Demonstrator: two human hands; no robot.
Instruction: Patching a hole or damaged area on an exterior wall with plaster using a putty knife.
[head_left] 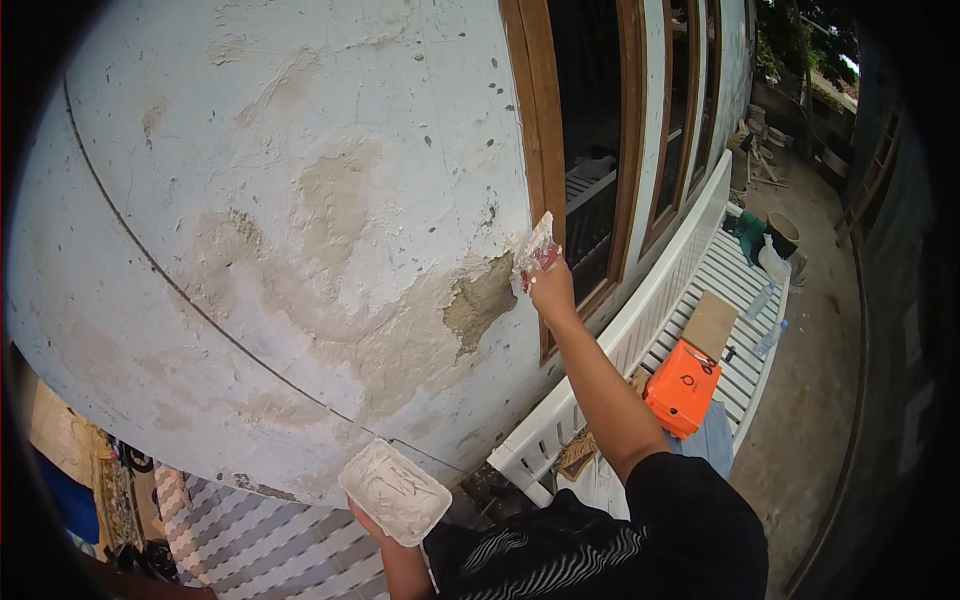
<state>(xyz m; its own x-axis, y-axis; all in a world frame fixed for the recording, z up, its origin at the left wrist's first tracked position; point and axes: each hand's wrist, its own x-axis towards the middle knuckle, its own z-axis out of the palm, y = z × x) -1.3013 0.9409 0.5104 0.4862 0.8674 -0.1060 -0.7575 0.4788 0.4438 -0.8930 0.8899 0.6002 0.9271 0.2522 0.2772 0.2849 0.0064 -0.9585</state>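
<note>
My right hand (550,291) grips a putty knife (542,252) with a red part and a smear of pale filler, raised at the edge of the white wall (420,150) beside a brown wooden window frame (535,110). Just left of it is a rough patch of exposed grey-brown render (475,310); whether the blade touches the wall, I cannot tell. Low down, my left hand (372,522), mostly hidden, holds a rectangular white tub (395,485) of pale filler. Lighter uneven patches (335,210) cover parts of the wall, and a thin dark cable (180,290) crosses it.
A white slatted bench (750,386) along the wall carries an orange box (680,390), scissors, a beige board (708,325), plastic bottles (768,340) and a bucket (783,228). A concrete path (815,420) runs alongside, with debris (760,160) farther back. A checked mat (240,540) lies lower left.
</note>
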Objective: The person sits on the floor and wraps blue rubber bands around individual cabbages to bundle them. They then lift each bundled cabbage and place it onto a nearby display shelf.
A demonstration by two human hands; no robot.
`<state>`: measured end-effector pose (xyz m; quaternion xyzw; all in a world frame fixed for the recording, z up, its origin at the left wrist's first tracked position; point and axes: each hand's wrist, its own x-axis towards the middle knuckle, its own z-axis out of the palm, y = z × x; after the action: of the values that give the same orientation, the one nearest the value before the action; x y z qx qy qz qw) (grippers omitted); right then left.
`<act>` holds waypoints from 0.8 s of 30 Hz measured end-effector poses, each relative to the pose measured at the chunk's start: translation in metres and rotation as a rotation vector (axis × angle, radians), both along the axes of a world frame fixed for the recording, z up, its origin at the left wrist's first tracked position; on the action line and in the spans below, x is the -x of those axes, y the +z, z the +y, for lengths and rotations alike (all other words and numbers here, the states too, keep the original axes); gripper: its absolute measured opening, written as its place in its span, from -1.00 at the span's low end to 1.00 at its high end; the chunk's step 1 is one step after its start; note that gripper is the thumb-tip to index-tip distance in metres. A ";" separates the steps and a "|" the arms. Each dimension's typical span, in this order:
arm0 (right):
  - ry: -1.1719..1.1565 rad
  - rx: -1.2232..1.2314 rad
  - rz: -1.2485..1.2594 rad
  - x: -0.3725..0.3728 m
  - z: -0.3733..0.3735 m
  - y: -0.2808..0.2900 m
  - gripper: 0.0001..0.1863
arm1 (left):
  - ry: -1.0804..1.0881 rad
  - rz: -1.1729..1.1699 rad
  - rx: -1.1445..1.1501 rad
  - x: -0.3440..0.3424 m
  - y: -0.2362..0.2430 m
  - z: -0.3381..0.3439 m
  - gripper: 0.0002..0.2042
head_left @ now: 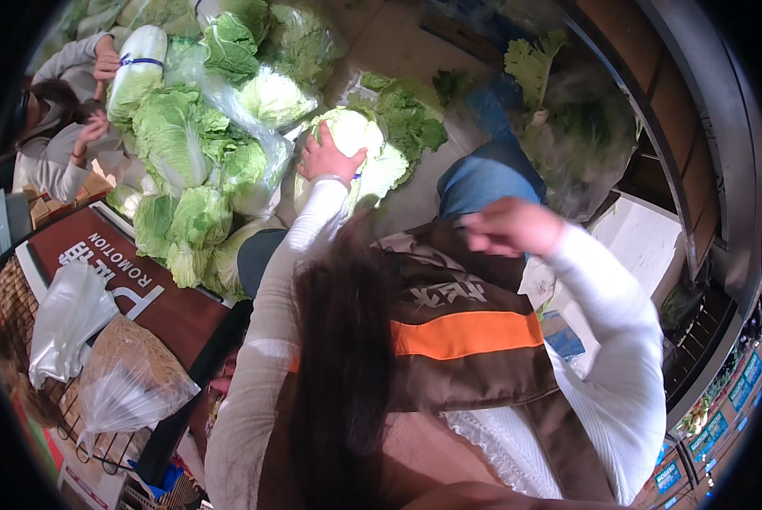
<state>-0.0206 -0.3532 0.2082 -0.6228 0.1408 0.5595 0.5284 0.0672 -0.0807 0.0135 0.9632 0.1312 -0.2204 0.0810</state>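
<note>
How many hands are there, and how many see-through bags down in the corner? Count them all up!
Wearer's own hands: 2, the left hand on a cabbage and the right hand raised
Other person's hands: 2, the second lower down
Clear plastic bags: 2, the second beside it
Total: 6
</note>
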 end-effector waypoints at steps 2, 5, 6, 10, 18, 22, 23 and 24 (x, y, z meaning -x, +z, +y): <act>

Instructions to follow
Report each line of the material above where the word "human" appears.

Solution for this problem
Demonstrator: two human hands; no robot.
A demonstration by two human hands; no robot.

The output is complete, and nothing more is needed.